Gaussian Copulas for Large Spatial Fields

Modeling Data-Level Spatial Dependence in Multivariate Generalized Extreme Value Distributions

Brynjólfur Gauti Guðrúnar Jónsson

University of Iceland

Example

Q <- make_AR_prec_matrix(dim = 60, rho = 0.9)
Z <- rmvn.sparse(n = 1, mu = rep(0, nrow(Q)), CH = Cholesky(Q)) |> 
  as.numeric()

Example

Example

U <- pnorm(Z)
Y <- qgev(U, loc = 10, scale = 5, shape = 0.1)

Example

Example

Q <- make_AR_prec_matrix(dim = 60, rho = -0.8)

What’s going on?

  • \(y_t\) is marginally \(\mathrm{GEV}(\mu, \sigma, \xi)\)

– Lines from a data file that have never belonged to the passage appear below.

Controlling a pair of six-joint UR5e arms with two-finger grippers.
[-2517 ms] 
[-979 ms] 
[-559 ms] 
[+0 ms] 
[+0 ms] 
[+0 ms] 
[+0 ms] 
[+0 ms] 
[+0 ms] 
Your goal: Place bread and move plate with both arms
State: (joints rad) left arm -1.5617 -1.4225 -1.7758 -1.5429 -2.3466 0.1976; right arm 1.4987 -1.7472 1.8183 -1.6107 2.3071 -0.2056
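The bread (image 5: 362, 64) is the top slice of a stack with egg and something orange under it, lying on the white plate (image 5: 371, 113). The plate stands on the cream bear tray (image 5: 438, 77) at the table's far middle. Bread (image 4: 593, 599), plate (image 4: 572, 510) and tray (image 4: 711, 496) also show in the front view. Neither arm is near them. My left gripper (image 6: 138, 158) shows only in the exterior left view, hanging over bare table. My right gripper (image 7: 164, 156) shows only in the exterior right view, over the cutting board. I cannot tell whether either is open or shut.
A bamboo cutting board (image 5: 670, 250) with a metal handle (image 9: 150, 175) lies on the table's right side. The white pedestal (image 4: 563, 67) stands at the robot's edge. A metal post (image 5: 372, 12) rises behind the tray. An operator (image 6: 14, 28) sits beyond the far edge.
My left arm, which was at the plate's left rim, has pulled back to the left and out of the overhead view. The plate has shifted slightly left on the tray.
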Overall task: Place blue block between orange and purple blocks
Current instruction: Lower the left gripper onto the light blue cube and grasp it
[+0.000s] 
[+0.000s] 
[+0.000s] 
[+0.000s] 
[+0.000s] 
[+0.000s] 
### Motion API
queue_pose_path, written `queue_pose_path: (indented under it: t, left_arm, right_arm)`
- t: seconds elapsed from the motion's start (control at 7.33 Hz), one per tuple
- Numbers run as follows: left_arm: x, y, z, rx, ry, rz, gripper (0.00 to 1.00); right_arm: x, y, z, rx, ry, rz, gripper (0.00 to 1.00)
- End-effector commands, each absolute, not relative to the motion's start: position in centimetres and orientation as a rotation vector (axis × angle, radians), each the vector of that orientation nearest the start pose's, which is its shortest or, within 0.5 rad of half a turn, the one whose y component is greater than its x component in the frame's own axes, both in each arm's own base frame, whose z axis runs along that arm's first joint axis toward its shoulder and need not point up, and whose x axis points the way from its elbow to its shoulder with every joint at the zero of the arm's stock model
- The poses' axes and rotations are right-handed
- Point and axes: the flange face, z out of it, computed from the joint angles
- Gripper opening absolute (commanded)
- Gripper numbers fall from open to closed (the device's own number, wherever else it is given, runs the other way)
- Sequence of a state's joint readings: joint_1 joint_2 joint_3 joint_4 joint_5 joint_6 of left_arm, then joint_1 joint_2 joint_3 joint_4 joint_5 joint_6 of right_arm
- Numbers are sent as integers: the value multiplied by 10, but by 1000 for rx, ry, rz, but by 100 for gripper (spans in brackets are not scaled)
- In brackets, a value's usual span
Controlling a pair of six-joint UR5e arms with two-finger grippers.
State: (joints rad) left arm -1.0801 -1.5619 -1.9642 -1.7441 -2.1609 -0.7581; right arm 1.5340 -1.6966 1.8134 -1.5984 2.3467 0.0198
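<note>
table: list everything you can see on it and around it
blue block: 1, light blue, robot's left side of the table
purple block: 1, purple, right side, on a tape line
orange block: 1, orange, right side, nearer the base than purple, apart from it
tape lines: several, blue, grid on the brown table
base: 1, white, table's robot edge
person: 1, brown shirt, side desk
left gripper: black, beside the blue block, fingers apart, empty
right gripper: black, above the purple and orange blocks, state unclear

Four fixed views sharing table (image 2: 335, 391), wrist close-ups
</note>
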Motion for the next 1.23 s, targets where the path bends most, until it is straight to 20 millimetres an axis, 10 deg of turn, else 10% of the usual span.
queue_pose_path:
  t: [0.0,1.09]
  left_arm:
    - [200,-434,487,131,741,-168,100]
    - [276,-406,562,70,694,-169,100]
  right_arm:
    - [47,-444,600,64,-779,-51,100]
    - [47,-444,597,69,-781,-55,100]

\[ \log f(y_t \vert \mu, \sigma, \xi) = - n\log\sigma - (1 + \frac{1}{\xi}) \sum_{i=1}^{n}{\log\left(1 + \xi\left[\frac{z_i - \mu}{\sigma} \right]\right)} - \sum_{i=1}^{n}{\left(1 + \xi \left[ \frac{z_i - \mu}{\sigma} \right]\right)}^{-1/\xi} \]

  • \(\mathbf Y\) has a Gaussian AR(1) copula

\[ \begin{aligned} \log c(\mathbf{u}) &\propto \frac{1}{2}\log|\mathbf{Q}| - \frac{1}{2}\mathbf{z}^T\mathbf{Q}\mathbf{z} + \frac{1}{2}\mathbf{z}^T\mathbf{z} \\ u_t &= F_{\mathrm{GEV}}(y_t \vert \mu, \sigma, \xi) \\ z_t &= \Phi^{-1}(u_t) \end{aligned} \]

  • How to estimate all of this?

Copulas

Sklar’s Theorem: For any multivariate distribution \(H\), there exists a unique copula \(C\) such that:

\[ H(\mathbf x) = C(F_1(x_1), \dots, F_d(x_d)) \]

where \(F_i\) are marginal distributions.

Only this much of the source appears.